Still she listened for a minute. When no more noises came, she resumed her descent. Down into the basement, where the chill was enough to make her wish she’d brought her jacket. Lissa would say it was the chill of death.
Lissa talked like that. When Kayla confided that she came here, her friend’s eyes had gone round and she’d said, “Are you trying to contact her ghost?”
“Whose ghost?”
“Your mother’s, dummy. If you could talk to her, she could tell you who killed her.”
Kayla thought that was silly, but she didn’t say so. Lissawas the only friend she had.
It was just a dark, cold, smelly basement. Where her mom had died. And no one knew who’d done it or why. That’s why Kayla kept coming back. To find out what had happened to her mom. And to Brandi, though really she didn’t much care what had happened to Brandi. But Grandma would say she shouldn’t think like that. She did want to find out what happened to Claire Kennedy, though. She hadn’t really known Claire—she was one of the girls from the cookie place—but she’d seen her around town a few times, and she’d seemed nice, always smiling and waving, even though they’d never met.
From the bottom of the basement stairs, Kayla picked her way around piles of junk until she saw the yellow crime-scene tape wrapped around a pillar, the broken end trailing across the floor.
She stopped. It was exactly the same spot where her mother’s and Brandi’s bodies had been found. She shivered and maybe it wasn’t the cold this time, but she told herself it was.
She crept forward. There was blood on the cement floor. The spot wasn’t very big, not like the big stains she could still see, almost hidden under a layer of dust.
She shone the flashlight on those old blood stains and, for a second, she could see her mother lying there, her eyes open, her—
Kayla shook her head sharply and swung the beam away. She wasn’t here to think about her mother. She was here to find out who killed her. And she didn’t need ghosts for that. She needed science.

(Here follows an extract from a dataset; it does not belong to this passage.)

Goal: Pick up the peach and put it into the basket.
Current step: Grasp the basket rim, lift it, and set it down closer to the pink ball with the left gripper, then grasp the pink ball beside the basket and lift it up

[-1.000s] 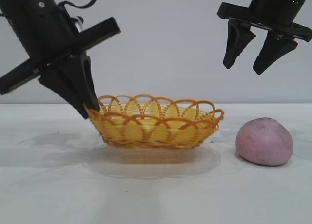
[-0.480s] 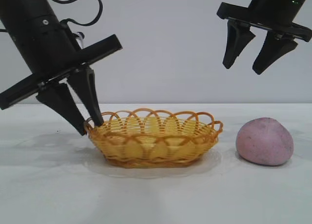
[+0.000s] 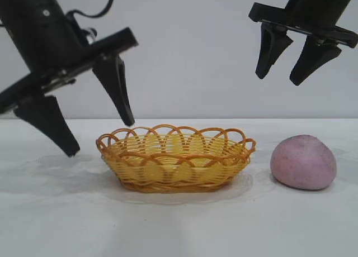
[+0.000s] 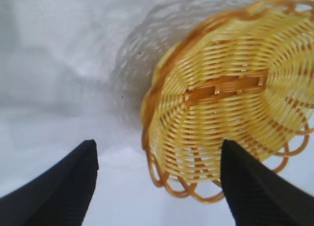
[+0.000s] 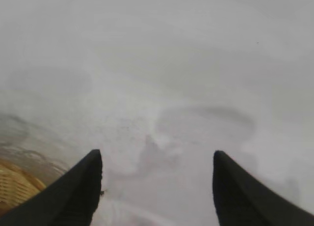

She took her backpack off and unzipped it. Inside was her Junior Detective kit. She had a camera, too. A real one. It was on her mom’s old cell phone, which Grandma let her keep for emergencies. She took it out for a picture of the blood. Blood stains were important. They could tell you—
A creak overhead. Kayla froze. Then she shook her head. Just a noisy old building. She aimed the flashlight with one hand, holding the cell with the other—
This time footsteps sounded above her, crossing the first floor, the distinct thump-thump of someone walking.
She swallowed.
Just the police officer. Or maybe Chief Bruyn, come back to check something. Or someone from town, also trying to sneak a peek at the crime scene.
But what if it was someone else?
Kayla had read every book in the library on murder investigations. One line came back to her now. The killer may return to the scene of the crime.
It seemed crazy to come back after you’d gotten away, but Kayla trusted the books and, listening to those footsteps, her heart hammered.
Then it hit her. If this was the killer, maybe she really could solve her mother’s death. All she had to do was hide and see who showed up.
A click from upstairs—the basement door opening.
Kayla turned off her flashlight and tucked herself into the shadows beside the old furnace.